[EXERCISE DATA — start]

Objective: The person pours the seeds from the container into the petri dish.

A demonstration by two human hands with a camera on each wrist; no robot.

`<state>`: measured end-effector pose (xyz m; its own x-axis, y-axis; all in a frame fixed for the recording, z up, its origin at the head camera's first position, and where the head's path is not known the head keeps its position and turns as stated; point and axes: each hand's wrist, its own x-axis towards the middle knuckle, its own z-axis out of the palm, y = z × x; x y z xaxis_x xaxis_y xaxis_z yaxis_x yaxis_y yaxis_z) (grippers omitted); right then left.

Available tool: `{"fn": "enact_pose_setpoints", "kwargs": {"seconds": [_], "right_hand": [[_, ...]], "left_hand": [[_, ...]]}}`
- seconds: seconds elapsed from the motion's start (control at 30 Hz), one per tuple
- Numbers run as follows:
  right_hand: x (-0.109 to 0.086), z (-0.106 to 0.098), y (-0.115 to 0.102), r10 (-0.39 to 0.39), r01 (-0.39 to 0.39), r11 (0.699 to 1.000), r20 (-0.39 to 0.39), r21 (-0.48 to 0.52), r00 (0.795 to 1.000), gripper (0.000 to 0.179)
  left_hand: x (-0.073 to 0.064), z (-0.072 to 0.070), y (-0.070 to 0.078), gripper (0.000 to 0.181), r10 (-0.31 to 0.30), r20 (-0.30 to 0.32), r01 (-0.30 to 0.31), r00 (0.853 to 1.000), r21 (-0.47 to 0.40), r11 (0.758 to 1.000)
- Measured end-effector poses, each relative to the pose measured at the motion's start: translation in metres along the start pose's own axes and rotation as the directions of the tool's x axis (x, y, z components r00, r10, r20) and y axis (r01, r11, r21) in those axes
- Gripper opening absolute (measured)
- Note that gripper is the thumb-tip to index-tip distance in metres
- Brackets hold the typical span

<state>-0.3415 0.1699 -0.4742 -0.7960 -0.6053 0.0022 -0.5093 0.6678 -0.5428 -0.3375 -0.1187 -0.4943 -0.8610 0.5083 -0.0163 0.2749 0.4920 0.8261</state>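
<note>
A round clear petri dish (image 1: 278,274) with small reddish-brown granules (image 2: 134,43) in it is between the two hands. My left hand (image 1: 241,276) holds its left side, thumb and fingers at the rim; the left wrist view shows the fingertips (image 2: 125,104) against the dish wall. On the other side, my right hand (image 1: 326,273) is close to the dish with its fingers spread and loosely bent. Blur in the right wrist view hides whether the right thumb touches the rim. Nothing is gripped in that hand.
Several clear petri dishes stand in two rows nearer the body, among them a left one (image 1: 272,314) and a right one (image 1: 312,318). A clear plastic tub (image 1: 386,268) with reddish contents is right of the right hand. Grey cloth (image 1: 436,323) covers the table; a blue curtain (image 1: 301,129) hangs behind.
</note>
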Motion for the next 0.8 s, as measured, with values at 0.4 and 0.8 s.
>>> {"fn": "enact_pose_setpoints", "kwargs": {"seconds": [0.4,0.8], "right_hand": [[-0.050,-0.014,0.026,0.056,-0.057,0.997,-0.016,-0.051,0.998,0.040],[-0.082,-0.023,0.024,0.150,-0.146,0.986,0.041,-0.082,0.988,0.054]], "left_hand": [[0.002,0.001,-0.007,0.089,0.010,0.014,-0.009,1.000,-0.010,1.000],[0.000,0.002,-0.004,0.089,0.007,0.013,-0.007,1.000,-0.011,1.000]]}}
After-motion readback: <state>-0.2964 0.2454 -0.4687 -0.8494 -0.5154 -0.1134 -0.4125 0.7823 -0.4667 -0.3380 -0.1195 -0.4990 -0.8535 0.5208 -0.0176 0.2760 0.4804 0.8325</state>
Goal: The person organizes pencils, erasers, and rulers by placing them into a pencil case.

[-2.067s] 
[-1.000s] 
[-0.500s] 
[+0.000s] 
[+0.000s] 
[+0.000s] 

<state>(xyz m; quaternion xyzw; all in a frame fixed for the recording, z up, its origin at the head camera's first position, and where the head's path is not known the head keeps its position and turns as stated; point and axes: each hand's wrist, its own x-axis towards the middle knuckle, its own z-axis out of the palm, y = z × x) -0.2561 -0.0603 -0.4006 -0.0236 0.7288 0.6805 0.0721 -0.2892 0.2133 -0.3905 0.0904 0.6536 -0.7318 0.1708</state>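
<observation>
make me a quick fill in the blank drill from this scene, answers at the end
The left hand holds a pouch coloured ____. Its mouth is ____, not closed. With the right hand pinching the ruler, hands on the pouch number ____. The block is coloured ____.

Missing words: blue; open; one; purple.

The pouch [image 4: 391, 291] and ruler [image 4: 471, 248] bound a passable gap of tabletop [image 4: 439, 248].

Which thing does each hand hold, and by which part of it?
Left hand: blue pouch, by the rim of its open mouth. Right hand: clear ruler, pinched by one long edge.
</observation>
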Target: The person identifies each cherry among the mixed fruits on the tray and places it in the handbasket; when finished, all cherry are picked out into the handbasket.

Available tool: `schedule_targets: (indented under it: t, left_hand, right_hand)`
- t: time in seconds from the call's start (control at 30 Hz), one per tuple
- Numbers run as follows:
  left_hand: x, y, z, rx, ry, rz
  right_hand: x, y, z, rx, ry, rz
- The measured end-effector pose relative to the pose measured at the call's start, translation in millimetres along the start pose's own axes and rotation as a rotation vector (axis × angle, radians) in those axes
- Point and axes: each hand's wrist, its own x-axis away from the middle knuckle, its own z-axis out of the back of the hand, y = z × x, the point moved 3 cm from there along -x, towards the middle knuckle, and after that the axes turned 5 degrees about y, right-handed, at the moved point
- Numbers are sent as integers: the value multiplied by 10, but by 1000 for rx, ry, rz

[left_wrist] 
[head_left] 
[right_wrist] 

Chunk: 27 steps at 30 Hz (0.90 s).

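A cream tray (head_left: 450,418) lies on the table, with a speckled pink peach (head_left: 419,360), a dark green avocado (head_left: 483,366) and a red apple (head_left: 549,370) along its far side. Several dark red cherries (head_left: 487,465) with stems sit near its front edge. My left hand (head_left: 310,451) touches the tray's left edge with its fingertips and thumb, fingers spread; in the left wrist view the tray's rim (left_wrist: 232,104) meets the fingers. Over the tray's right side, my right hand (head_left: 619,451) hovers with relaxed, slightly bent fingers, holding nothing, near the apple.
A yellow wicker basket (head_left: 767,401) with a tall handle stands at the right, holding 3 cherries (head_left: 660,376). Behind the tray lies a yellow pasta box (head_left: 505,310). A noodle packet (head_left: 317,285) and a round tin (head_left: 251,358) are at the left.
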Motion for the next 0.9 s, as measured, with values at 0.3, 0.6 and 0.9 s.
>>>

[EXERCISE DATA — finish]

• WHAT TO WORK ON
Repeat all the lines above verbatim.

• ANSWER SECTION
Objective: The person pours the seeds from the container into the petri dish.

A demonstration by two human hands with a camera on each wrist; no robot.

`<state>`: measured end-effector pose (xyz m; its own x-axis, y-axis; all in a frame fixed for the recording, z up, its origin at the head camera's first position, and where the head's path is not known the head keeps its position and turns as stated; point and axes: each hand's wrist, its own x-axis towards the middle knuckle, its own z-axis out of the palm, y = z × x; x y z xaxis_x xaxis_y xaxis_z yaxis_x yaxis_y yaxis_z) (grippers omitted); right then left.

Available tool: `{"fn": "enact_pose_setpoints", "kwargs": {"seconds": [_], "right_hand": [[_, ...]], "left_hand": [[_, ...]]}}`
- seconds: seconds elapsed from the motion's start (control at 30 Hz), one per tuple
- Numbers run as follows:
  right_hand: x (-0.109 to 0.086), z (-0.106 to 0.098), y (-0.115 to 0.102), r10 (-0.39 to 0.39), r01 (-0.39 to 0.39), r11 (0.699 to 1.000), r20 (-0.39 to 0.39), r21 (-0.48 to 0.52), r00 (0.795 to 1.000), gripper (0.000 to 0.179)
  left_hand: x (-0.073 to 0.064), z (-0.072 to 0.070), y (-0.070 to 0.078), gripper (0.000 to 0.181), r10 (-0.31 to 0.30), r20 (-0.30 to 0.32), r01 (-0.30 to 0.31), r00 (0.853 to 1.000), r21 (-0.47 to 0.40), r11 (0.758 to 1.000)
- Measured end-effector poses, each relative to the pose measured at the motion's start: translation in metres along the start pose's own axes and rotation as the directions of the tool's x axis (x, y, z components r00, r10, r20) and y axis (r01, r11, r21) in those axes
- Gripper opening absolute (measured)
- Note that gripper is the thumb-tip to index-tip distance in metres
- Brackets hold the typical span

<state>-0.3415 0.1699 -0.4742 -0.7960 -0.6053 0.0022 -0.5093 0.6678 -0.5428 -0.3375 -0.1187 -0.4943 -0.8610 0.5083 -0.0163 0.2749 0.4920 0.8261</state>
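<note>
A round clear petri dish (image 1: 278,274) with small reddish-brown granules (image 2: 134,43) in it is between the two hands. My left hand (image 1: 241,276) holds its left side, thumb and fingers at the rim; the left wrist view shows the fingertips (image 2: 125,104) against the dish wall. On the other side, my right hand (image 1: 326,273) is close to the dish with its fingers spread and loosely bent. Blur in the right wrist view hides whether the right thumb touches the rim. Nothing is gripped in that hand.
Several clear petri dishes stand in two rows nearer the body, among them a left one (image 1: 272,314) and a right one (image 1: 312,318). A clear plastic tub (image 1: 386,268) with reddish contents is right of the right hand. Grey cloth (image 1: 436,323) covers the table; a blue curtain (image 1: 301,129) hangs behind.
</note>
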Motion for the next 0.8 s, as measured, with values at 0.4 and 0.8 s.
>>> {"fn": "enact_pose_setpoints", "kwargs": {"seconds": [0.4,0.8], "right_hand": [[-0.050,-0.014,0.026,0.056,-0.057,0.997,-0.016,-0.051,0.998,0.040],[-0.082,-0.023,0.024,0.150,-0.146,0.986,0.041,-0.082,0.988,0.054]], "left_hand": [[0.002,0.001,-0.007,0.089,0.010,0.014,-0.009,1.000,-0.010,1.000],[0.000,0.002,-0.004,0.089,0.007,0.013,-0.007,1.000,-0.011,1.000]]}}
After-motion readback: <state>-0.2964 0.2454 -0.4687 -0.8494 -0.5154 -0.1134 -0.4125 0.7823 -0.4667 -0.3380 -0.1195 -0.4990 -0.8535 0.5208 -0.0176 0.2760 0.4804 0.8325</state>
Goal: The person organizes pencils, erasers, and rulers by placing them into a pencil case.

[-2.067s] 
[-1.000s] 
[-0.500s] 
[+0.000s] 
[+0.000s] 
[+0.000s] 

<state>(xyz m; quaternion xyzw; all in a frame fixed for the recording, z up, its origin at the head camera's first position, and where the head's path is not known the head keeps its position and turns as stated; point and axes: each hand's wrist, its own x-axis towards the middle knuckle, its own z-axis out of the palm, y = z × x) -0.2561 -0.0603 -0.4006 -0.0236 0.7288 0.6805 0.0721 -0.2892 0.2133 -0.3905 0.0904 0.6536 -0.7318 0.1708</state>
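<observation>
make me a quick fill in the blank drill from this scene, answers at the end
The left hand holds a pouch coloured ____. Its mouth is ____, not closed. With the right hand pinching the ruler, hands on the pouch number ____. The block is coloured ____.

Missing words: blue; open; one; purple.

The pouch [image 4: 391, 291] and ruler [image 4: 471, 248] bound a passable gap of tabletop [image 4: 439, 248].

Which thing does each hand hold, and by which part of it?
Left hand: blue pouch, by the rim of its open mouth. Right hand: clear ruler, pinched by one long edge.
</observation>
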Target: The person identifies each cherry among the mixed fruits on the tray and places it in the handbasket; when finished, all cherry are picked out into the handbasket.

Available tool: `schedule_targets: (indented under it: t, left_hand, right_hand)`
- t: time in seconds from the call's start (control at 30 Hz), one per tuple
- Numbers run as follows:
  left_hand: x, y, z, rx, ry, rz
  right_hand: x, y, z, rx, ry, rz
- The measured end-effector pose relative to the pose measured at the call's start, translation in millimetres along the start pose's own axes and rotation as a rotation vector (axis × angle, radians) in those axes
- Point and axes: each hand's wrist, its own x-axis away from the middle knuckle, its own z-axis out of the back of the hand, y = z × x, the point moved 3 cm from there along -x, towards the middle knuckle, and after that the axes turned 5 degrees about y, right-handed, at the moved point
- Numbers are sent as integers: the value multiplied by 10, but by 1000 for rx, ry, rz

[left_wrist] 
[head_left] 
[right_wrist] 

Chunk: 27 steps at 30 Hz (0.90 s).

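A cream tray (head_left: 450,418) lies on the table, with a speckled pink peach (head_left: 419,360), a dark green avocado (head_left: 483,366) and a red apple (head_left: 549,370) along its far side. Several dark red cherries (head_left: 487,465) with stems sit near its front edge. My left hand (head_left: 310,451) touches the tray's left edge with its fingertips and thumb, fingers spread; in the left wrist view the tray's rim (left_wrist: 232,104) meets the fingers. Over the tray's right side, my right hand (head_left: 619,451) hovers with relaxed, slightly bent fingers, holding nothing, near the apple.
A yellow wicker basket (head_left: 767,401) with a tall handle stands at the right, holding 3 cherries (head_left: 660,376). Behind the tray lies a yellow pasta box (head_left: 505,310). A noodle packet (head_left: 317,285) and a round tin (head_left: 251,358) are at the left.
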Motion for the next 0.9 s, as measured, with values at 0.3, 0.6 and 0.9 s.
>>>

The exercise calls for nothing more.